Aim of the task: Search the data for the word "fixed" and copy every line where it occurs.

◇ ◇ ◇ ◇ ◇

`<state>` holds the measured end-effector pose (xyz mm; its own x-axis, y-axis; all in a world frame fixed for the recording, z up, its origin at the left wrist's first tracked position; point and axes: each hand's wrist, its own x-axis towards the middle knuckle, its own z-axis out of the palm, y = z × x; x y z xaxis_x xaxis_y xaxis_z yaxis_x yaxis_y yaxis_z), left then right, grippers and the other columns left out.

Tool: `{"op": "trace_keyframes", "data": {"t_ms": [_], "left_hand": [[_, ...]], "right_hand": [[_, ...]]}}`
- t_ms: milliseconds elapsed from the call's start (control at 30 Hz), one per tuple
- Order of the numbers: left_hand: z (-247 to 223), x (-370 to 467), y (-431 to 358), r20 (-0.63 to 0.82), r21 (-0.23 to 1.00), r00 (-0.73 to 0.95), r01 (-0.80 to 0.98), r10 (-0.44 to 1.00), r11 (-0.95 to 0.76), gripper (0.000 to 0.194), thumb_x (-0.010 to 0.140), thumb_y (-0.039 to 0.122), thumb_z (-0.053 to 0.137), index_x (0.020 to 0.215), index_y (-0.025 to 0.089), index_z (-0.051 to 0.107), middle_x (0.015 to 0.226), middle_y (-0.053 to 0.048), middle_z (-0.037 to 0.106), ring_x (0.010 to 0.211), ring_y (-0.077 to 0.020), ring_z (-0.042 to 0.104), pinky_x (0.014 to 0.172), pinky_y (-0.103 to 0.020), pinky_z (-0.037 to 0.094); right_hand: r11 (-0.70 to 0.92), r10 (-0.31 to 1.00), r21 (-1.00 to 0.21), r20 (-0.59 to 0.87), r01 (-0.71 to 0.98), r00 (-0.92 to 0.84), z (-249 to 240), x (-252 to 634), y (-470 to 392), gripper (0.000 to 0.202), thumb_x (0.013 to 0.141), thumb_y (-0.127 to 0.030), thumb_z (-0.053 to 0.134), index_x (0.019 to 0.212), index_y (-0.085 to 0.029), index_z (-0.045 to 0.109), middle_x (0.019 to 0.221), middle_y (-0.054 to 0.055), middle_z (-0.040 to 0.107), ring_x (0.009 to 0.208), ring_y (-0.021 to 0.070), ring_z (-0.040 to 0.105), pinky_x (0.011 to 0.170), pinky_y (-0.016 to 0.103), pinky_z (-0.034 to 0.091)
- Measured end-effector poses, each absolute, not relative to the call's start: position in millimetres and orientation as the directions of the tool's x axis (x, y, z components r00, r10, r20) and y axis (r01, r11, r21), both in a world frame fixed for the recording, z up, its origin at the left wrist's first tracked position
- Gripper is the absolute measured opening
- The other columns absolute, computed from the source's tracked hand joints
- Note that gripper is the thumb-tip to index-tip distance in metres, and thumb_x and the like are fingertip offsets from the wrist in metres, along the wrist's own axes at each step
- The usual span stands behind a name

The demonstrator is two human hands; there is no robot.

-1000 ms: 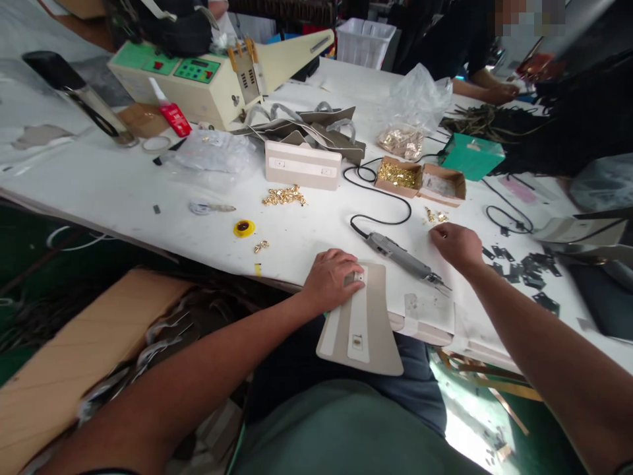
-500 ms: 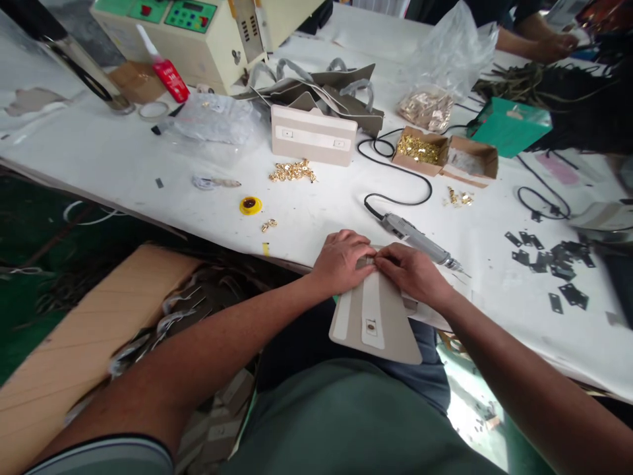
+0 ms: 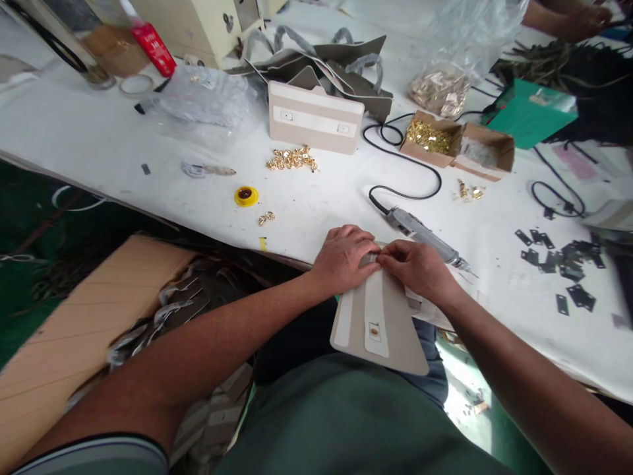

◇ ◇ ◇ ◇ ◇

Solution for this problem:
`<state>` holds the measured end-effector pose (xyz mm; its own x-axis, y-axis; all in a world frame fixed for the recording, z up, its origin at the left wrist's first tracked position; point and axes: each hand's wrist, its own x-axis towards the middle knuckle, its own z-axis out of the palm, y = z × x; x y z xaxis_x xaxis_y xaxis_z yaxis_x yaxis_y yaxis_z), left then right, grippers and the other columns left out.
- Measured end-effector poses, each absolute, not relative to the call's start: position in millimetres and orientation as the directions of the tool's x axis (x, y, z components r00, r10, r20) and y axis (r01, r11, r21), both in a world frame fixed for the recording, z up, its origin at the left wrist's first tracked position

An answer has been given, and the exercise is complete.